Instructions to follow — Print the listing below exactly.

:: Information shown ::

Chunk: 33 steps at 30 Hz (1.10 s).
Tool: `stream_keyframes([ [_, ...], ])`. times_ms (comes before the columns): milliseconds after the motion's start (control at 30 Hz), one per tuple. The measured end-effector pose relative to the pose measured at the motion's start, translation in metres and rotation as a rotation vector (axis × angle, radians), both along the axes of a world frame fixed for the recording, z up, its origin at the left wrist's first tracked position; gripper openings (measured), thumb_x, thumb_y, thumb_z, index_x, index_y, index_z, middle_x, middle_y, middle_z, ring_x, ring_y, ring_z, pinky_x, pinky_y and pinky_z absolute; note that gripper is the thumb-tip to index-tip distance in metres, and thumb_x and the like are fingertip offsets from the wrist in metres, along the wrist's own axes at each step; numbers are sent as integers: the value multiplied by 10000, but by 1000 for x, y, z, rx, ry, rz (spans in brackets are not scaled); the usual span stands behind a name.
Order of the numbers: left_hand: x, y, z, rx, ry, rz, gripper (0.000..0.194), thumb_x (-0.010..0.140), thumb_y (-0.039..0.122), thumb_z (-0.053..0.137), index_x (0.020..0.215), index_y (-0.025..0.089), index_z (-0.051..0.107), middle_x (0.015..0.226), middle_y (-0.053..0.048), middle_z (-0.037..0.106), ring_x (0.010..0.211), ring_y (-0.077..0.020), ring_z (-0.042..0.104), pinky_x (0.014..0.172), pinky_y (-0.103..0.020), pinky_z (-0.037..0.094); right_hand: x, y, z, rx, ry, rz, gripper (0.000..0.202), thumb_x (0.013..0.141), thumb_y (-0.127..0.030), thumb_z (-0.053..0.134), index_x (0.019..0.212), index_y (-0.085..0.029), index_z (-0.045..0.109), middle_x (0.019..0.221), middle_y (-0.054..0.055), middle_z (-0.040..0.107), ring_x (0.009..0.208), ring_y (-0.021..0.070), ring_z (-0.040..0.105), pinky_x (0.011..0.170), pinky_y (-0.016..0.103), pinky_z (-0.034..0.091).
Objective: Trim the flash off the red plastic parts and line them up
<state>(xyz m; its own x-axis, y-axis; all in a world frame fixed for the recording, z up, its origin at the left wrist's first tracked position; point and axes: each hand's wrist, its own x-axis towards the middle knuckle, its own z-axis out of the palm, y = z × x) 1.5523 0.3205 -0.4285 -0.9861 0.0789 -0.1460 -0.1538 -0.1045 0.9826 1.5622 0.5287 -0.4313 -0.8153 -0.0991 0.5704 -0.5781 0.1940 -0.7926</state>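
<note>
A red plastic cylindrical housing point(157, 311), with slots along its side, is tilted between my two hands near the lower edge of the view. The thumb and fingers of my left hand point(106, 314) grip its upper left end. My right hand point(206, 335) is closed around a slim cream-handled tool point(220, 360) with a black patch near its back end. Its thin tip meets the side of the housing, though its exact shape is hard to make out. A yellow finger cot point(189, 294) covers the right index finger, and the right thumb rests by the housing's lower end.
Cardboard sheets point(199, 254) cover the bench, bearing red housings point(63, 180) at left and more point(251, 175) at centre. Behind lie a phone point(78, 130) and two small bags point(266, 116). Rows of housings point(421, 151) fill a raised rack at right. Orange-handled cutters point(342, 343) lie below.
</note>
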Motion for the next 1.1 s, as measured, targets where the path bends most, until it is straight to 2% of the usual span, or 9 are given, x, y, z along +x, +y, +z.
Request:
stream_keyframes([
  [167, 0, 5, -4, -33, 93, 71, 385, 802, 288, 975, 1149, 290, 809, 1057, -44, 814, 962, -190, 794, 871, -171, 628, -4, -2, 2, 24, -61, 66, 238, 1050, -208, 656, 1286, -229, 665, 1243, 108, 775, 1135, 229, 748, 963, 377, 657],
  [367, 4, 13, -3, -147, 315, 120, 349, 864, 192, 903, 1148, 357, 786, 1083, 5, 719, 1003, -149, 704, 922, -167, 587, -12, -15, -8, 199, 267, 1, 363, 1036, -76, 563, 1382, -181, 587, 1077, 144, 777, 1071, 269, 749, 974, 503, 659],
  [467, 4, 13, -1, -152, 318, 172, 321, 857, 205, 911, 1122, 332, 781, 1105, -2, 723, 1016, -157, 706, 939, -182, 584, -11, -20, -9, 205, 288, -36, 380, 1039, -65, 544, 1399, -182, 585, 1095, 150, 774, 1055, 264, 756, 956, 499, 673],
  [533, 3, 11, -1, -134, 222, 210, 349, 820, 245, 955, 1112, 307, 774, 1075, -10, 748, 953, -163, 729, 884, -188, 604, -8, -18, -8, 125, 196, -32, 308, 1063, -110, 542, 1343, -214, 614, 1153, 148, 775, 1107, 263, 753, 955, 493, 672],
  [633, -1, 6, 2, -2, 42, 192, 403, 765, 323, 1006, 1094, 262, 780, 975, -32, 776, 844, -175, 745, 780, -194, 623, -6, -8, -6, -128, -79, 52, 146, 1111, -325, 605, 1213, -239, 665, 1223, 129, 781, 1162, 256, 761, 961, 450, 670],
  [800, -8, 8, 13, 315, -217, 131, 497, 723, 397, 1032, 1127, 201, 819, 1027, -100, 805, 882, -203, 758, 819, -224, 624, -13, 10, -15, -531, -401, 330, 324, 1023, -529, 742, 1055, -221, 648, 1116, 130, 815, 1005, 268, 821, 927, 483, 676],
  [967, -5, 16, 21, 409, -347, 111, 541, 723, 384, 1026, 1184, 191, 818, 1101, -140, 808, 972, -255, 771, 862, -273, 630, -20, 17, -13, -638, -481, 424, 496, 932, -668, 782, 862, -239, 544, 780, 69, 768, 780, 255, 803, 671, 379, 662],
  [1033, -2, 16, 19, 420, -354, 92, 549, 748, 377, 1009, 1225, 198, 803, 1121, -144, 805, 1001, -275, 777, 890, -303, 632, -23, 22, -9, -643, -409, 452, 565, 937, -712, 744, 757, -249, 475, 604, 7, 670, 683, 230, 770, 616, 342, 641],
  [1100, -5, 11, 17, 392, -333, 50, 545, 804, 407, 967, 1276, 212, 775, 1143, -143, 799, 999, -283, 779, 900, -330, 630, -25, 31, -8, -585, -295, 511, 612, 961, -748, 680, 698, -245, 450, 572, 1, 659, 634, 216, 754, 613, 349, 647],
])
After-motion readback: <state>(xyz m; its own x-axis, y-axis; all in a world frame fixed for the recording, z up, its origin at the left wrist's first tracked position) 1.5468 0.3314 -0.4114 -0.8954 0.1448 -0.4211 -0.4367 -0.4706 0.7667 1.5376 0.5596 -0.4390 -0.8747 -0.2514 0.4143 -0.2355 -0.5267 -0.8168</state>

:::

Result below —
Chunk: 33 steps at 30 Hz (1.10 s).
Tool: `stream_keyframes([ [_, ...], ])`. times_ms (comes before the columns): milliseconds after the motion's start (control at 30 Hz), one per tuple. The measured end-effector pose relative to the pose measured at the motion's start, translation in metres and rotation as a rotation vector (axis × angle, radians), both along the axes of a world frame fixed for the recording, z up, its origin at the left wrist's first tracked position; gripper openings (measured), thumb_x, thumb_y, thumb_z, index_x, index_y, index_z, middle_x, middle_y, middle_z, ring_x, ring_y, ring_z, pinky_x, pinky_y and pinky_z absolute; note that gripper is the thumb-tip to index-tip distance in metres, and thumb_x and the like are fingertip offsets from the wrist in metres, along the wrist's own axes at each step; numbers are sent as integers: the value multiplied by 10000, but by 1000 for x, y, z, rx, ry, rz (spans in brackets are not scaled); the usual span stands behind a name.
Order of the numbers: left_hand: x, y, z, rx, ry, rz, gripper (0.000..0.194), thumb_x (-0.010..0.140), thumb_y (-0.039..0.122), thumb_z (-0.053..0.137), index_x (0.020..0.215), index_y (-0.025..0.089), index_z (-0.051..0.107), middle_x (0.015..0.226), middle_y (-0.053..0.048), middle_z (-0.037..0.106), ring_x (0.010..0.211), ring_y (-0.077..0.020), ring_z (-0.042..0.104), pinky_x (0.014..0.172), pinky_y (-0.103..0.020), pinky_z (-0.037..0.094); right_hand: x, y, z, rx, ry, rz, gripper (0.000..0.202), thumb_x (0.013..0.141), thumb_y (-0.127..0.030), thumb_z (-0.053..0.134), index_x (0.019..0.212), index_y (-0.085..0.029), index_z (-0.045..0.109), middle_x (0.019..0.221), middle_y (-0.054..0.055), middle_z (-0.040..0.107), ring_x (0.009..0.208), ring_y (-0.021..0.070), ring_z (-0.040..0.105), pinky_x (0.011..0.170), pinky_y (-0.016..0.103), pinky_z (-0.034..0.091).
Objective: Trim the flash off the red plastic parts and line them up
<state>(xyz m; its own x-axis, y-axis; all in a world frame fixed for the recording, z up, its origin at the left wrist's first tracked position; point and axes: each hand's wrist, its own x-axis towards the middle knuckle, its own z-axis out of the palm, y = z × x) 1.5523 0.3205 -0.4285 -0.9861 0.0789 -0.1460 -0.1538 -0.1045 0.9826 1.5622 0.5287 -0.4313 -0.8153 -0.0991 0.5704 -0.5781 0.1940 -0.7926</state>
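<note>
A red plastic cylindrical housing point(157, 311), with slots along its side, is tilted between my two hands near the lower edge of the view. The thumb and fingers of my left hand point(106, 314) grip its upper left end. My right hand point(206, 335) is closed around a slim cream-handled tool point(220, 360) with a black patch near its back end. Its thin tip meets the side of the housing, though its exact shape is hard to make out. A yellow finger cot point(189, 294) covers the right index finger, and the right thumb rests by the housing's lower end.
Cardboard sheets point(199, 254) cover the bench, bearing red housings point(63, 180) at left and more point(251, 175) at centre. Behind lie a phone point(78, 130) and two small bags point(266, 116). Rows of housings point(421, 151) fill a raised rack at right. Orange-handled cutters point(342, 343) lie below.
</note>
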Motion for the next 1.1 s, as measured, targets where the path bends most, until it is straight to 2% of the usual span, or 9 are given, x, y, z along +x, +y, +z.
Request:
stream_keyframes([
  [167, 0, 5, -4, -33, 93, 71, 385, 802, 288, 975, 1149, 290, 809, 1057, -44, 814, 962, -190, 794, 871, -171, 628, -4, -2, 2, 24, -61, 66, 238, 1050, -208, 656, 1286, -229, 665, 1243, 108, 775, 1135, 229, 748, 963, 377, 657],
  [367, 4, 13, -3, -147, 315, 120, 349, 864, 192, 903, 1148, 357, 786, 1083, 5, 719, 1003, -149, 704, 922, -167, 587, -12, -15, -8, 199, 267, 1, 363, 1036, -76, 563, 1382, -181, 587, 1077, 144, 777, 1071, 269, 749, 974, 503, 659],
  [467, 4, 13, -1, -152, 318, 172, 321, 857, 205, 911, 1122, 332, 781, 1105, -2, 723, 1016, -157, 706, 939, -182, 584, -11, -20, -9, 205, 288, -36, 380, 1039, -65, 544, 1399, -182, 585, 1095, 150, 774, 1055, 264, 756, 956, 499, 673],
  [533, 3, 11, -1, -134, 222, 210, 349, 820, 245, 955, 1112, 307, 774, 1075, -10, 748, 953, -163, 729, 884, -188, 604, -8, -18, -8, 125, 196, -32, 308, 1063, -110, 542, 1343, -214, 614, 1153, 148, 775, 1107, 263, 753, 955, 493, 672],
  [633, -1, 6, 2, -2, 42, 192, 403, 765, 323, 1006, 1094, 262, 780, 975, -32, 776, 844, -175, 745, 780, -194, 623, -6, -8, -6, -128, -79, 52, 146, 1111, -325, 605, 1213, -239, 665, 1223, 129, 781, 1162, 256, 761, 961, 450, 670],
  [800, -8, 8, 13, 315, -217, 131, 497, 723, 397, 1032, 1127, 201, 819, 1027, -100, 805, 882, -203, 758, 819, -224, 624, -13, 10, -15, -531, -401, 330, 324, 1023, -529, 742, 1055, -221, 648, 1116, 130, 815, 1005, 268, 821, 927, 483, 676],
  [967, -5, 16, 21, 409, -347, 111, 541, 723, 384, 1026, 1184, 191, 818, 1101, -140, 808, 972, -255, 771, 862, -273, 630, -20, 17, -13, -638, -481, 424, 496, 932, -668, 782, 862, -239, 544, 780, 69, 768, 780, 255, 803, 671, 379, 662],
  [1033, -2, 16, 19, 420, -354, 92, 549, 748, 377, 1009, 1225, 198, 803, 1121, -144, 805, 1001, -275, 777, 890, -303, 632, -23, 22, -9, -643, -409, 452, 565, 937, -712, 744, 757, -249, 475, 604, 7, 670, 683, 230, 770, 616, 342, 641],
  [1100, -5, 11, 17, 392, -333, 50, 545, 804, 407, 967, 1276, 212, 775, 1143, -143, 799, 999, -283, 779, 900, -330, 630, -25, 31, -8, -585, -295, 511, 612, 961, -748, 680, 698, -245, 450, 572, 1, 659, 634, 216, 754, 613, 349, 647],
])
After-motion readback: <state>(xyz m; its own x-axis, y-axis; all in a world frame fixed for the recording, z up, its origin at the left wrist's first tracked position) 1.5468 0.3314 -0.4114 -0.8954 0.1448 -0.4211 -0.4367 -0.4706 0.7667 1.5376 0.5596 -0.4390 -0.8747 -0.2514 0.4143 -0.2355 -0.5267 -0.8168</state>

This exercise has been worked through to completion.